Thursday, April 05, 2007

A new read... a continuing journey...

So I started reading this book by a guy named Alan Hirsch entitled (that means - named) The Forgotten Ways. (Corrie, thanks for the recomendation.) I was actually looking for some insights on discipleship in our culture but it appears the book is more about approaching how God's church could look or must look in todays culture to be at its best or to be what it was created to be. (Which to an extent I am certain will tap into discipleship.) It's premise is looking at places in history and in the present at where The Church has been thriving and beautiful and trying to "point to " varibles that lead to this thriving. It's not as formulaic as it sounds. It's really just saying the only absolutes we have in looking at these things are our own personal observations and experiences, so why ignore them.

I am in the first chapter I am already challenged. He says this "In the study of the history of missions, one can even be formulaic about asserting that all great missionary movements begin at the fringes of the church, among the poor and the marginalized, and seldom if ever at the center. It is vital that in pursuing missional modes of church, we get out of the stiffling equilibrium of the center or our movements and our denominations, move to the fringes, and engage in real mission there."

While I am a church planter and possibly a Pastor (not by title but by giftedness or calling) I am constantly reminded of how my concern, desire, or passion is not to build a big church where people gather together on Sunday and thats it. Not a place where we have a center, place ourselves there, and expect people to come to us. I want to be apart of a community of people on mission to share the love, hope, peace, and resurrection power of the gospel of our Lord and our Savior, Jesus Christ. I pray I am willing to risk everything including my job, my income, and even my life should it be necessary to be apart of such community.

Hirsch mentions the current decline of the church in the west and also in Australia where he is from. According to statistics it is not due to a lack of "spiritual seeking" or even "Jesus openess" (both my terms - sorry to poorly paraphrase) as an increasing percentage of people report a "yes" to God and to Jesus but that same increase is also saying "no" to the church. My prayer is that our church and the Church as a whole can find a place to meet people where we do not expect them to first be willing to walk in through the doors of a building that could represent oppression and/or judgement o reven worse to them.

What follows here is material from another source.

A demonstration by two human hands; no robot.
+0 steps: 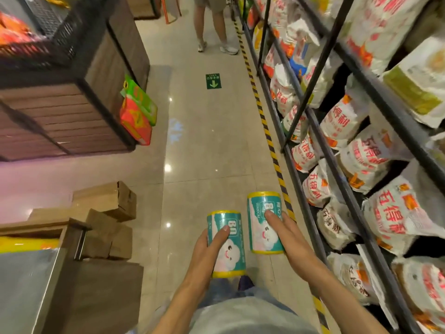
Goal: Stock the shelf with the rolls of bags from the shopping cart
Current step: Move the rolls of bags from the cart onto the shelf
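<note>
I carry two rolls of bags, each teal with yellow ends and a cartoon cloud face. My left hand [212, 247] grips one roll [228, 247] from its left side, thumb across the front. My right hand [286, 237] grips the other roll [262, 225] from its right side, held a little higher and further forward. Both rolls hang over the aisle floor, in front of my body. A black metal shelf [337, 179] runs along the right, packed with white sacks bearing red print. The shopping cart is out of view.
Cardboard boxes [108, 213] and a steel counter [29, 285] stand at the lower left. A wooden display stand [72, 104] with bright bags leaning on it is at the upper left. A person's legs [212, 27] stand far down the aisle. Yellow-black tape [265, 126] lines the shelf base.
</note>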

I am becoming more and more aware of the gospel being for everyone and not just those willing and/or able to come sing songs with us on Sunday morning. If this is the case then it is our calling as the church to be on constant mission to bring this hope that we celebrate to all of the world and namely our neighbors.

My prayer for Visio Dei is not to become the church where "cool people" go, the place with the great teacher, or the place with the cool vibe (Lord knows we don't have to worry about it being the place with great music.) My prayer is that we will be an authentic Jesus community living on the fringes of culture taking a radical message of Hope to the world around us. I fully believe that is the only Church worth giving our life to and I fully believe that is the gospel that Jesus allowed himself to endure the cross for.

Just some thoughts from the first chapter... a new book... a continuing journey... may we follow Jesus more and more closely...

Love and Peace,

-J

1 comment:

kec said...

a) Being humble doesn't mean being self-denigrating. The music at Visio Dei IS good, and it doesn't bring any glory to anyone to slam it. Ooo..that sounded harsh. Maybe a smiley will lighten it up? :)

b) re: discipleship. In one of my favorite podcasts (The White Horse Inn), they recently pointed out (well, just before new year's eve, but I'm a bit behind) that during the Reformation, many churches looked around and basically said "Hey! Our population is becoming visually oriented. They love entertainment. Let's give them the gospel via 'morality plays' and 'character studies.'" Sounds familiar.

The reformers answered by instead diving into the heart and soul of the gospel -- the atoning sacrifice of Jesus Christ and how the entire Bible is the story of how / why that occurred. According to the commentators in the podcasts, it was this focus that drove the protestant reformation and truly resulted in changed lives.

I mention this here because I think a big part of discipleship is teaching each other that the stories of Adam, Abraham, Moses, David, Samson, Isaiah, Paul, (insert character here) are all stories that lead to Christ. Seeing this picture, that even our salvation isn't about us, but about him, is what leads people to live differently.

The White Horse Inn commentators talked about Sunday School and why kids find it so boring -- it's teaching "morality," something that kids get every day, from all sorts of sources. Kids can handle complex storylines with lots of text -- look at the popularity of the huge Harry Potter books -- those aren't light reading. We need to be teaching kids, and each other, the awesome story of redemptive history, and getting as caught up in that overarching storyline as we do in Harry Potter.